2. Materials and methods
2.1. Study population
A total of 346 patients referred for CABG by the same experienced surgeon between January 2001 and December 2007 were eligible for this study. Medical history, anthropometric measurements, coronary artery angiography findings, and fasting blood samples were obtained preoperatively. Patients who experienced acute myocardial infarction or unstable angina within 30 days prior to CABG were defined as having acute coronary syndrome (ACS). Moreover, 87 patients with ongoing infectious diseases, concomitant surgical procedures other than CABG, or active malignancy were excluded from the study.
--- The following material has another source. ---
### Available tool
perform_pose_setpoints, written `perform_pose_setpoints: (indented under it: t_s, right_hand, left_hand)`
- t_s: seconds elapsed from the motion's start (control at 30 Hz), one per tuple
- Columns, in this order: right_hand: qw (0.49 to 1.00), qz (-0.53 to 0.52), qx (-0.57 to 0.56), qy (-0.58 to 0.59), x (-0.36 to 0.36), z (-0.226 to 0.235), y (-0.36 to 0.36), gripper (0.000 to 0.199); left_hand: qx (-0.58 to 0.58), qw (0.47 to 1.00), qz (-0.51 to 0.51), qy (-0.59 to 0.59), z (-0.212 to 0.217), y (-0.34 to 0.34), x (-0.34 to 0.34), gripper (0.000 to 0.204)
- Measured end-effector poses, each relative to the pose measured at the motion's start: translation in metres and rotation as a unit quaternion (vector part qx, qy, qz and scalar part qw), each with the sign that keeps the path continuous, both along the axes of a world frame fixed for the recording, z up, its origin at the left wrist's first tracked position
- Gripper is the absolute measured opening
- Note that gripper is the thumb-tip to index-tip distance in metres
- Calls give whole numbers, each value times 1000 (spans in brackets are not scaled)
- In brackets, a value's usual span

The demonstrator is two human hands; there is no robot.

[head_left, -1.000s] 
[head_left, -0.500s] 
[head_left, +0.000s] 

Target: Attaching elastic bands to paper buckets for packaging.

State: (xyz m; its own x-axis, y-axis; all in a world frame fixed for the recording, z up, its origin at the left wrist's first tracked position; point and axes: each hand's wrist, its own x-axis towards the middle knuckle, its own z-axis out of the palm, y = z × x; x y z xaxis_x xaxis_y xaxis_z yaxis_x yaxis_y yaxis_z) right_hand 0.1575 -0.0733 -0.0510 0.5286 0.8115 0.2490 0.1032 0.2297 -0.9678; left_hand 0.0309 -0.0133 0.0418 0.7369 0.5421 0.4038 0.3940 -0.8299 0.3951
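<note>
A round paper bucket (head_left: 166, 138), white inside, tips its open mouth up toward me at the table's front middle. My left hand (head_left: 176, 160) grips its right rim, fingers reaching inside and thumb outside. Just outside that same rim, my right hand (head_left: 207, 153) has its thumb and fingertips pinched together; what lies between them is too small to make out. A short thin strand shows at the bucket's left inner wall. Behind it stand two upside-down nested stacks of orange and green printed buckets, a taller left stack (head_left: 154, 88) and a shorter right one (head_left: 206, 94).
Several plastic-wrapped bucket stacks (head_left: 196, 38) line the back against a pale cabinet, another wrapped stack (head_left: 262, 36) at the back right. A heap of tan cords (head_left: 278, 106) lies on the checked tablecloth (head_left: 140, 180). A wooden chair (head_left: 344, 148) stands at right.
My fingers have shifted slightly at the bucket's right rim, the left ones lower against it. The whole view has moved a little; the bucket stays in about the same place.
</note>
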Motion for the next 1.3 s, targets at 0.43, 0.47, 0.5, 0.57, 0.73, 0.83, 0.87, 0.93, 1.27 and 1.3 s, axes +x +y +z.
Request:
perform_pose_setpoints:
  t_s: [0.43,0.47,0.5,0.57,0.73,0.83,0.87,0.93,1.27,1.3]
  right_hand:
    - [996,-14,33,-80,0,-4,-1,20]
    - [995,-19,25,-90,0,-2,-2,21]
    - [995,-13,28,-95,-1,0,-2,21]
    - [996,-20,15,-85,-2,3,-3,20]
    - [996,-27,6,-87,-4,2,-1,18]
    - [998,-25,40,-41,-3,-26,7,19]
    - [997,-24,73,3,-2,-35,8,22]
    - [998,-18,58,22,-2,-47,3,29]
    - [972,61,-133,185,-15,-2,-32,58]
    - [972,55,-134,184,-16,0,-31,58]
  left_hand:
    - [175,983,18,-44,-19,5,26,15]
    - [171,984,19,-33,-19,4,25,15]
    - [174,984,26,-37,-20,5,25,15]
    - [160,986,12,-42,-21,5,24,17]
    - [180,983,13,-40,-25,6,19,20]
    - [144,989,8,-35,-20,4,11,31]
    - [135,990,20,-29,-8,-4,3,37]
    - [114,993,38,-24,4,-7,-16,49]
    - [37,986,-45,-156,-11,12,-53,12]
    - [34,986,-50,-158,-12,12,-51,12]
Furthermore, 25 patients were lost to follow-up. Finally, 234 patients were included in this analysis. This was performed following the relevant guidelines and regulations. The study conformed to the principles outlined in the Declaration of Helsinki, and the study protocol was approved by the Institutional Review Board of the Taipei Veterans General Hospital. Informed consent was obtained from all participants.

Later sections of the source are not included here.